TikTok’s DC Lobbying Charm Offensive Unsurprisingly Isn’t Going So Hot

To fend off a ban in the U.S., TikTok lobbyists have attempted to put on a doomed charm offensive in DC, spending a record $5.4 million on U.S. lawmaker influence last year. The effort has even involved opening transparency centers" in DC designed to educate" lawmakers on content moderation and the steps TikTok is apparently taking to assuage privacy and security concerns.
It's quite unsurprisingly not working:
This week, Chew met with at least two lawmakers in Washington, Sens. Michael Bennet (D-Colo.) and Roger Wicker (R-Miss.), who have voiced concern about Americans' exposure to the popular video-sharing platform. Neither walked away swayed.
The influence campaign has had a particularly hard time penetrating the GOP. Not because the GOP cares so much about privacy and security (as we've well documented, the party actively created the oversight-optional regulatory landscape TikTok - and everyone else - exploits) but because it's pretty clear the GOP goal has always been to force a sale of TikTok and its fat ad revenues to a U.S. Republican ally.
As we've noted a few times, a ban doesn't actually fix the problem. Because the problem isn't just TikTok. The problem is our comical, corrupt failure to implement privacy legislation or competent regulatory oversight of numerous data-hoovering companies (including the dodgy data brokers that cavalierly sell access to everything from your daily location data to your mental health issues).
That's not to say TikTok is some innocent daisy undeserving of scrutiny. The company, like so many modern Internet companies, has routinely abused consumer privacy, even going so far as to spy on journalists and violate kids' privacy laws. It's a fairly typical, greedy, giant corporation which views U.S. consumer privacy as a distant afterthought.
That said, TikTok's charm offensive can never sway the GOP, because the GOP isn't actually interested in fixing the problems it's pretending to be upset about (unchecked online political propaganda, consumer privacy).
The GOP supports everything they accuse TikTok of doing (online political propaganda campaigns, reckless collection and monetization of consumer data) but only if they, or a U.S. company, are the ones doing it. That fusion of patriotism, hypocrisy and corruption makes it hard to craft any serious, meaningful policy to address the potential harms the party is hyperventilating over.
The result is a big, dumb performance designed to appear as if the primary interest is privacy, national security, and Chinese influence. But like most GOP agendas, the real goal is the accumulation of wealth and money.

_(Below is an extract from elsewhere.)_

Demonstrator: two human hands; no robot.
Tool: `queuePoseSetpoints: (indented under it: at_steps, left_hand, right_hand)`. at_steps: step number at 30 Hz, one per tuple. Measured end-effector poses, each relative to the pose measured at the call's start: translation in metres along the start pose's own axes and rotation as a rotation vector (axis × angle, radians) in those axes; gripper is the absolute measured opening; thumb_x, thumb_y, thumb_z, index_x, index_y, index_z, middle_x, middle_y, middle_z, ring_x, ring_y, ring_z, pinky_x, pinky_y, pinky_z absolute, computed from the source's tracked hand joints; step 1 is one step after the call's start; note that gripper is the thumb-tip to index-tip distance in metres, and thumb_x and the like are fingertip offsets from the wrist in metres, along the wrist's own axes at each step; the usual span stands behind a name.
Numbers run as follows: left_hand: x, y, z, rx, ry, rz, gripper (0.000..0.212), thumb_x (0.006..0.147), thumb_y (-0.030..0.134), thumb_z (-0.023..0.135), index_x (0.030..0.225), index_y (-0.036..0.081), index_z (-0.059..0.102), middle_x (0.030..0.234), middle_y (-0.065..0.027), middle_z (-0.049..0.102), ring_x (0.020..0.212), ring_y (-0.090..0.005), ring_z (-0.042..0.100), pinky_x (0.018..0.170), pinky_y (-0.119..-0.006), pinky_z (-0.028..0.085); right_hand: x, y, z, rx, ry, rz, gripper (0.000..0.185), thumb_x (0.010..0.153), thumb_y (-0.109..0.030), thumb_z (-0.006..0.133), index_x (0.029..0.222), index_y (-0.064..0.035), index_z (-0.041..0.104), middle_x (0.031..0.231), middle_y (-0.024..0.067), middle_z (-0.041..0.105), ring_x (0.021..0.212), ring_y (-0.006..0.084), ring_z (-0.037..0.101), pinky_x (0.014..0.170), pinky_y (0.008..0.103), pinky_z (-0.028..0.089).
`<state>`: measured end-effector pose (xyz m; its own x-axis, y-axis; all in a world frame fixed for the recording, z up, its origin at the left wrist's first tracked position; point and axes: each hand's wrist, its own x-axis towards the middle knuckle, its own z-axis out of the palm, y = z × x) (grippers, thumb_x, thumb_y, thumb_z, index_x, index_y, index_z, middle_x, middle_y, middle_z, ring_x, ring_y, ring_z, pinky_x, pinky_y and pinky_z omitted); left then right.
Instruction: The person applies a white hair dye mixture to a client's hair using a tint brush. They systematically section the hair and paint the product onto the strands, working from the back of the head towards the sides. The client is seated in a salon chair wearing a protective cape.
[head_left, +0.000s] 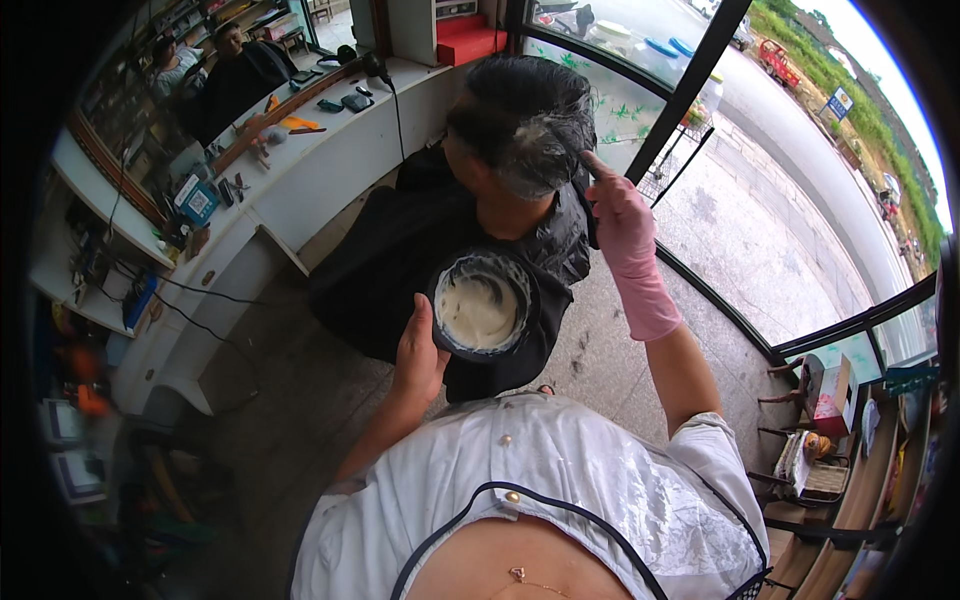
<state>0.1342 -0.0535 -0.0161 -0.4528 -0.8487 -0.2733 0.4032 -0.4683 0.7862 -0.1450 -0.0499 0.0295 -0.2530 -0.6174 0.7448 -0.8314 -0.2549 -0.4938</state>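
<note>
My left hand, bare, grips the side of a black mixing bowl. Thick off-white cream fills the bowl's bottom and is smeared up its inner wall. On my right hand is a pink rubber glove, its fingers closed round a dark slim tool at the back of a seated person's head. The fingers and hair hide most of the tool, so its kind is unclear. Pale cream coats part of the person's dark hair, mainly at the side and back. A black salon cape covers the person's body.
A white counter under a mirror holds a hair dryer, clippers and small items. Cables hang at the left. To the right are a glass door frame, chairs and shelves.
</note>
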Motion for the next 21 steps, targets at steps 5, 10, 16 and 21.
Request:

Namely the transfer of TikTok to a Republican-allied U.S. company like Walmart or Oracle, who'll then allow the GOP to exploit the app in all the ways the party currently accuses China of.
Democrats haven't been much better. Countless Democrats hyperventilating about TikTok have also opposed meaningful privacy legislation and meaningful FTC regulatory oversight of data brokers. And the Biden advisors' big fix" for TikTok is to tether the company tightly to Oracle, a Republican-allied tech giant with its own long history of privacy violations and dodgy political choices.

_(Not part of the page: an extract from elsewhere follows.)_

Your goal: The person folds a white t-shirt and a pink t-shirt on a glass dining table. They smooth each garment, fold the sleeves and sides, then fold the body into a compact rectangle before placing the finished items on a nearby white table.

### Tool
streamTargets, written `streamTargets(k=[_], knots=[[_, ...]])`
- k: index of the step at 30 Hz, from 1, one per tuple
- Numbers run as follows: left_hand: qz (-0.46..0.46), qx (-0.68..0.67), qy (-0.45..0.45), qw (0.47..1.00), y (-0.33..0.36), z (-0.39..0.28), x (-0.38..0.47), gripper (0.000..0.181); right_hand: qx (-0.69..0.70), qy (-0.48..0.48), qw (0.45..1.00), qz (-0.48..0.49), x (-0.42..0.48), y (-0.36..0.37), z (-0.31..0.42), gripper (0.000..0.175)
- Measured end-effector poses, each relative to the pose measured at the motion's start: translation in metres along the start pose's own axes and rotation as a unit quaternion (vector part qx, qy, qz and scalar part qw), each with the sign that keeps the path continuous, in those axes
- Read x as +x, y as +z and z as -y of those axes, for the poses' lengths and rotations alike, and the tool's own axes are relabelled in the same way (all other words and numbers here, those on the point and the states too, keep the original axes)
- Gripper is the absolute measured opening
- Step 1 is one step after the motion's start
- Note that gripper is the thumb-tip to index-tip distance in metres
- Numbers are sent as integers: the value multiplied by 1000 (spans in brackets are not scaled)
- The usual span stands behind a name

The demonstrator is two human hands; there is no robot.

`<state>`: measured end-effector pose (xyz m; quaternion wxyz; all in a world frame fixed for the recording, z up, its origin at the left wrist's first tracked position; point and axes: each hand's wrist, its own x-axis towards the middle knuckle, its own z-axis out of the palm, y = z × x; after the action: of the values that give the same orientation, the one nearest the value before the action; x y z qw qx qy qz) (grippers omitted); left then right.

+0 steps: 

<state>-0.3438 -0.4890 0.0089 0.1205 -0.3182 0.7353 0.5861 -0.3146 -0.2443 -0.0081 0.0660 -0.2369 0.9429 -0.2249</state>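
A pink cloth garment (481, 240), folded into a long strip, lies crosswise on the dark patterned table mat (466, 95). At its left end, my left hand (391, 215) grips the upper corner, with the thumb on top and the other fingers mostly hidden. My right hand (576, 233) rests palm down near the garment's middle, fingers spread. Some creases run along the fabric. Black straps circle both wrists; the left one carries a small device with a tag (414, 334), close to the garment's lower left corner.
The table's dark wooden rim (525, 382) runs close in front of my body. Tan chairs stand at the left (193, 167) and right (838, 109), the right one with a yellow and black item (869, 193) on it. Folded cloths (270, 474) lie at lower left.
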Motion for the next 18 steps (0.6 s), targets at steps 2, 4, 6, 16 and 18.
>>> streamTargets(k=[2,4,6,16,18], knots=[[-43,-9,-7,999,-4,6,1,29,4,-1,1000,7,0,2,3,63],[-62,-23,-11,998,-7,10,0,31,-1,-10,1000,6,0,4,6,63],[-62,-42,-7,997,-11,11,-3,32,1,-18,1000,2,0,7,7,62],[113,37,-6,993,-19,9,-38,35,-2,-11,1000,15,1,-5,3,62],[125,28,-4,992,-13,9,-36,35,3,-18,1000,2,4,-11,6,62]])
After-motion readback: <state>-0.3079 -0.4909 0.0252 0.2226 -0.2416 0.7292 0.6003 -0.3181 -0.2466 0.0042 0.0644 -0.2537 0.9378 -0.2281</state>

U.S. politicians can't fix the TikTok problem because they can't (or won't) even identify the actual problem (their support for largely nonexistent oversight of numerous, interconnected data monetization markets). That leaves TikTok lobbyists flailing about in a xenophobic soup trying to strike deals with folks whose only real goal is something TikTok won't support (a full transfer of all assets to U.S. ownership):
I don't think there's anything they can say. It's all about what they do, and what they do is pretty alarming," said Sen. Brian Schatz (D-Hawaii), who sits on the Commerce Committee and has been a key negotiator in discussions around data privacy legislation on Capitol Hill.
Sen. Josh Hawley (R-Mo.), one of TikTok's most outspoken and long-standing critics, said the company's engagement shows it's scared" of looming regulation. Hawley last year spearheaded a successful campaign to prohibit federal employees from downloading the app on government devices, and has proposed legislation to ban it for consumers nationwide.
It's unclear if this mess ever results in anything productive. I could see it resulting in a nationwide ban should relations between the U.S. and China deteriorate further. But as noted countless times, a ban of TikTok won't stop a universe of other barely-regulated apps, data brokers, and telecoms from abusing consumer privacy. And it certainly won't stop Chinese intelligence from obtaining all of this data.
TikTok is a problem we created via lax privacy policies we have no serious interest in fixing. It's a result of our own greed, and conscious choice to prioritize making money over national security, market health or consumer welfare. Mix in general bigotry and oodles of corruption, and you've got a ridiculous policy soup that's more romper room than serious adult policymaking.